Submitted by gusinmexico on March 7, 2007

The dog wets vs. The door opens.

Well, a fellow ESL teacher who is taking a degree in English told me she had to explain why it is correct to say, “The door opens.” and why it is incorrect to say, “The dog wets.” My first reaction was thinking that someone or something actuates on the door to open it. Therefore, our saying of, “the door opens” merely refers to the fact that it was opened by a third party. Thus, the sentence may have a passive structure. However, when I try to rephrase, “the dog wets” I find myself lacking an object, therefore I would need to use “get + wet” to validate the passive, but I must not add words to the sentence. I’d rather change the verb. But, alas, the purpose of the exercise is to elaborate on an argument that can satisfactorily state why the sentence is wrong. I told my fellow teacher to consider the fact that “wet” would require an object for the sentence to make sense. Any input, opinion, or observations are appreciated.

Comments

Sort by

They are two entirely different kinds of sentences aren't they? "The dog gets wet" (the true meaning of the sentence) is analogous to "The dog gets sleepy." Wet and sleepy are both adjectives describing how the dog is.

These sentences are entirely different from, "The door opens," which is analogous to "The dog sleeps." Opens and sleeps are both intransitive verbs here that describe what the dog *does* not how the dog *is.*

Your original two sentences have two different grammatical meanings and that's why it doesn't make sense when you try to force them into the same grammatical structure.

0 vote Vote!  •  Permalink  •  Report Abuse

'The dog wets' lacks a verb...comparing it to 'The door opens' isn't fair since the latter has a verb.


Unless of course 'The dog wets ITSELF' (as in pees in its pants.) But in that case I think that 'wet' is conscripted into being a verb.

And while we wouldn't say 'The door opens itself' but instead, 'The door opens by itself (on its own)' that is only because doors aren't alive.

0 vote Vote!  •  Permalink  •  Report Abuse

Maybe I'm just a weirdo but "the dog wets" does not sound ungrammatical to me. We say things like "the dog wet the rug" (where "wet" is a transitive verb that modifies "the rug").
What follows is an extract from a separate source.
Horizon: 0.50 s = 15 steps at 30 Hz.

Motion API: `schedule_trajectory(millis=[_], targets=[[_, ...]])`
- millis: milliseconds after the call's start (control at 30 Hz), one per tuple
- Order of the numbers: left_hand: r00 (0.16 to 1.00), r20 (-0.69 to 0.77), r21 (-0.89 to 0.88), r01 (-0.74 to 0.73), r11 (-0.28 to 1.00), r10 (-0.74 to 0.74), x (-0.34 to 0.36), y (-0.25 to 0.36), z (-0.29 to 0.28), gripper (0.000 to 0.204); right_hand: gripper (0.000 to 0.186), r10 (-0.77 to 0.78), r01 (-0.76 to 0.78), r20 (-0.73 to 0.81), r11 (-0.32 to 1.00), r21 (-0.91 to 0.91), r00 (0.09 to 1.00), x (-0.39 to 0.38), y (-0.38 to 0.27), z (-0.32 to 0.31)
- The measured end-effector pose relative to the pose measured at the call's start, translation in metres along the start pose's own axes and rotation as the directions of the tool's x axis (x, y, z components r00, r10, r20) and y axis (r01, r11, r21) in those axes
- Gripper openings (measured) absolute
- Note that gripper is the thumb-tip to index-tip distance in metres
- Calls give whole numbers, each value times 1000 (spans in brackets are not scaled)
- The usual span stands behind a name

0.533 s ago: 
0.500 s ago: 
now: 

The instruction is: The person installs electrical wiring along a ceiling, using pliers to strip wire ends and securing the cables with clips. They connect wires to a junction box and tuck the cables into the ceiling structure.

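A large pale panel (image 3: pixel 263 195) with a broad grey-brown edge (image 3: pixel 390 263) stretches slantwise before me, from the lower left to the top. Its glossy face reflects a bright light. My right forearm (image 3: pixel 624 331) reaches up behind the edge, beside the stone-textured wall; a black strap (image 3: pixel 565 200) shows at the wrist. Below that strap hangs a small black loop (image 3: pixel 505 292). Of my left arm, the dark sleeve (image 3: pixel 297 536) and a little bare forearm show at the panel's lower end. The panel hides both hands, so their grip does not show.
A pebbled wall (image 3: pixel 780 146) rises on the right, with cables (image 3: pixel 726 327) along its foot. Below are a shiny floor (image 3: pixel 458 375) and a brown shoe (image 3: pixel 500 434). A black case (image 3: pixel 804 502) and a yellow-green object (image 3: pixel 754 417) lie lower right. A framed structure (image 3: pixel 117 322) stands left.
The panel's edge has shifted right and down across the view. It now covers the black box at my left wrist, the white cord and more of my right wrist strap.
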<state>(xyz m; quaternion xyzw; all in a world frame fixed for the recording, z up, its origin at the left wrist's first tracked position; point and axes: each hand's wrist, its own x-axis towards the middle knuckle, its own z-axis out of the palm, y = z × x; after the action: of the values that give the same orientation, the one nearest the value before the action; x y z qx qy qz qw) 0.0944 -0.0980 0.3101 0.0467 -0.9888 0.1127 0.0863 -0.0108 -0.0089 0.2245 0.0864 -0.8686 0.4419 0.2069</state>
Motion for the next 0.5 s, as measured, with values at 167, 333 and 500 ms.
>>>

If we simply say "the dog wets," to me, that means the dog peed himself. Since no object is indicated, I interpret that sentence to mean that verb behave reflexively.

0 vote Vote!  •  Permalink  •  Report Abuse

"open" can be intransitive, and "wet" is transitive.
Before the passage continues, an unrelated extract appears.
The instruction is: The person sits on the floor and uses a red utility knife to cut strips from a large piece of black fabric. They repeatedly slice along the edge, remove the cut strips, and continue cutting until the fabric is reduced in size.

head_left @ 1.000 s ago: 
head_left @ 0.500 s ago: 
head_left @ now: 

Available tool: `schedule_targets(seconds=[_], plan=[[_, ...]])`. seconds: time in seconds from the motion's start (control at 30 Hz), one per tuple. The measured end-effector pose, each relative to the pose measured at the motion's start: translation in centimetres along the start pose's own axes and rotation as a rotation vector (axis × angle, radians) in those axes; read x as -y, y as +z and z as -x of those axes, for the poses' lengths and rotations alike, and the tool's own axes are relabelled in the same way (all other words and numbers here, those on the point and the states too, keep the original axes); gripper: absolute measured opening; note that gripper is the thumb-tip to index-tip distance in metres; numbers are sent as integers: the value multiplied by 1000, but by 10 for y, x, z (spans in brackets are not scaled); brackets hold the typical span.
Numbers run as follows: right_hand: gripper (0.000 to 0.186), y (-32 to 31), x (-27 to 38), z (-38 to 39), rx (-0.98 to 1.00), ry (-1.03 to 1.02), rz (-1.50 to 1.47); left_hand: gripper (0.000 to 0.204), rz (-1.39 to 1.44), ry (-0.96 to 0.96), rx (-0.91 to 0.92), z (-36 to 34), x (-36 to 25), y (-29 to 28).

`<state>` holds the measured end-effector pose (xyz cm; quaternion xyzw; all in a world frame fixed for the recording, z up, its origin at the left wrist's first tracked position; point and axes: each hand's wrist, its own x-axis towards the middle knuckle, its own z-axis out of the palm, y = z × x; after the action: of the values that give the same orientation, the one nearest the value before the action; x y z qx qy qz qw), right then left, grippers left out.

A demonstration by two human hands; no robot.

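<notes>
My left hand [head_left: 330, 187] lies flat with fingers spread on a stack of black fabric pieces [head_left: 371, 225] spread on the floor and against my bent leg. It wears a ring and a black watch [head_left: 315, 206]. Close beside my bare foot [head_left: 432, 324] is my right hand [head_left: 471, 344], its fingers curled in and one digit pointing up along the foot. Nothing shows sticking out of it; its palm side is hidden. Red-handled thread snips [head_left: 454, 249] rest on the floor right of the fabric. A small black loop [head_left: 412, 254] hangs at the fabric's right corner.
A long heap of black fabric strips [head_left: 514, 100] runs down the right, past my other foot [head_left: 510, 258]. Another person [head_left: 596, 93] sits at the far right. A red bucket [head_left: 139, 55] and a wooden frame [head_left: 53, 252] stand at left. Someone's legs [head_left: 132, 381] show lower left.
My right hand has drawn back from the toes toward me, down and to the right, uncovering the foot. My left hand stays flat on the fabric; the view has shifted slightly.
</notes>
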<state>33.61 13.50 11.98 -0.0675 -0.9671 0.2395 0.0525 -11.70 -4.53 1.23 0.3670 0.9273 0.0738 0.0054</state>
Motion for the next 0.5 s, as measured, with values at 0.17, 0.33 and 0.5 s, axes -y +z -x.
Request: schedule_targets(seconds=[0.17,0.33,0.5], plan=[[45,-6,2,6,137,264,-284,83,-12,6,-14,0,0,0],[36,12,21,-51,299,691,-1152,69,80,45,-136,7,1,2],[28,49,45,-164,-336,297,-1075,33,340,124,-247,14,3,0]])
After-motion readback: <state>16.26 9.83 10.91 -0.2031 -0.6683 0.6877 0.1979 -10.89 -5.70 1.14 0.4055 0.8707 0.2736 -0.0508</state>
0 vote Vote!  •  Permalink  •  Report Abuse

The dog wets would still be ungrammatical, since as a transitive verb, it still needs to take an object, even if the object is self-referential.

0 vote Vote!  •  Permalink  •  Report Abuse

Hey Goo,

But isn't "the dog wets" just a laconic way to say "the dog gets wet"? But for some reason (and I have only my intuition as a native English speaker to back what I'm saying), "the dog gets wet" has a more general meaning (like if the dog fell in a pond) whereas "the dog wets," to me, specifically seems to mean that the dog caused himself to be wet, as in, he urinated upon himself.
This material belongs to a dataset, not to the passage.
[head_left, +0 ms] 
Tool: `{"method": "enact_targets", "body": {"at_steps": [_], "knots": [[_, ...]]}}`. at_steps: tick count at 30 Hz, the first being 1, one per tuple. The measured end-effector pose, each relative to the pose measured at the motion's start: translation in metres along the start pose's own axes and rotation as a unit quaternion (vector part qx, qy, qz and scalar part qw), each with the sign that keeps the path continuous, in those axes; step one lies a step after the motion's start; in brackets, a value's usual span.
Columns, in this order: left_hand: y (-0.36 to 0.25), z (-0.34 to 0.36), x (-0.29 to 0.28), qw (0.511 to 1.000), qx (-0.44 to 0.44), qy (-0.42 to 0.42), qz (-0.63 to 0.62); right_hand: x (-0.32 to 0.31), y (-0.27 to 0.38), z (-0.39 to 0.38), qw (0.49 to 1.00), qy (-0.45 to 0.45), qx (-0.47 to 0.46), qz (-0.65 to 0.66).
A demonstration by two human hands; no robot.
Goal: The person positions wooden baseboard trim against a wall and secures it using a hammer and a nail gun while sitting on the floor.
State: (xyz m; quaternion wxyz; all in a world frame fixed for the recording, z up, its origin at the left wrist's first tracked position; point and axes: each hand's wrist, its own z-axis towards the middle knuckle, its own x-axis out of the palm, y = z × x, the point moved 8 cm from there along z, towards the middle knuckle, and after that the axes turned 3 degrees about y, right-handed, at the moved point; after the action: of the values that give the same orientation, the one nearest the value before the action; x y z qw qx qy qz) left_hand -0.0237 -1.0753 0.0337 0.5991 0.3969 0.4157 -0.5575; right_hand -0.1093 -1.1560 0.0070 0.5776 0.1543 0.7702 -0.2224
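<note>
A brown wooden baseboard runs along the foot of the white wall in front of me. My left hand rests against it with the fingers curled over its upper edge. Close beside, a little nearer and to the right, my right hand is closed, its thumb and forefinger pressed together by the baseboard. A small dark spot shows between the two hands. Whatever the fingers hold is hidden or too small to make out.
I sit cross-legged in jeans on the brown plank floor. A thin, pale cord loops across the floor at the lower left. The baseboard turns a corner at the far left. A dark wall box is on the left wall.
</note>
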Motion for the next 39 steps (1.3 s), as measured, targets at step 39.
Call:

0 vote Vote!  •  Permalink  •  Report Abuse

AO, I think you're right. First of all, while there are many transitive verbs in English, most of them have an intransitive form as well. There are only a few that can only be transitive and wet is not one of them. At least according to dictionary.com and the American Heritage Dictionary, the verb to wet, when used without an object, means to urinate, usually applied to a child or animal, exactly as in this case. Think Betsy-wetsy, the doll that wets. It can also mean to become wet.

0 vote Vote!  •  Permalink  •  Report Abuse

Reduce your blatherings to essentials. Until you do, your writing sucks.

0 vote Vote!  •  Permalink  •  Report Abuse

'The dog wets' is simply incomplete and without meaning - even if you interpret it as meaning 'wets himself', you are still mentally adding 'himself' (object) to the sentence. 'To wet' has to have an object, a thing that is being wetted. That is the transitive form, and the only form that it can take.

'To open' can be transitive and intransitive. 'The door opens' has a complete meaning in itself: this is the intransitive form, and does not require an object. 'I open' does not have meaning in itself. I have to open something: 'I open the door'. That is the transitive form, and is the same construct as 'to wet (something)': 'I wet the floor'.

0 vote Vote!  •  Permalink  •  Report Abuse

Very interesting, Sian. What is your source for this information? The dictionary says the exact opposite, that wet can be both transitive and intransitive.

0 vote Vote!  •  Permalink  •  Report Abuse

The dog wets and The door opens... Why not using the wet dog and the open door?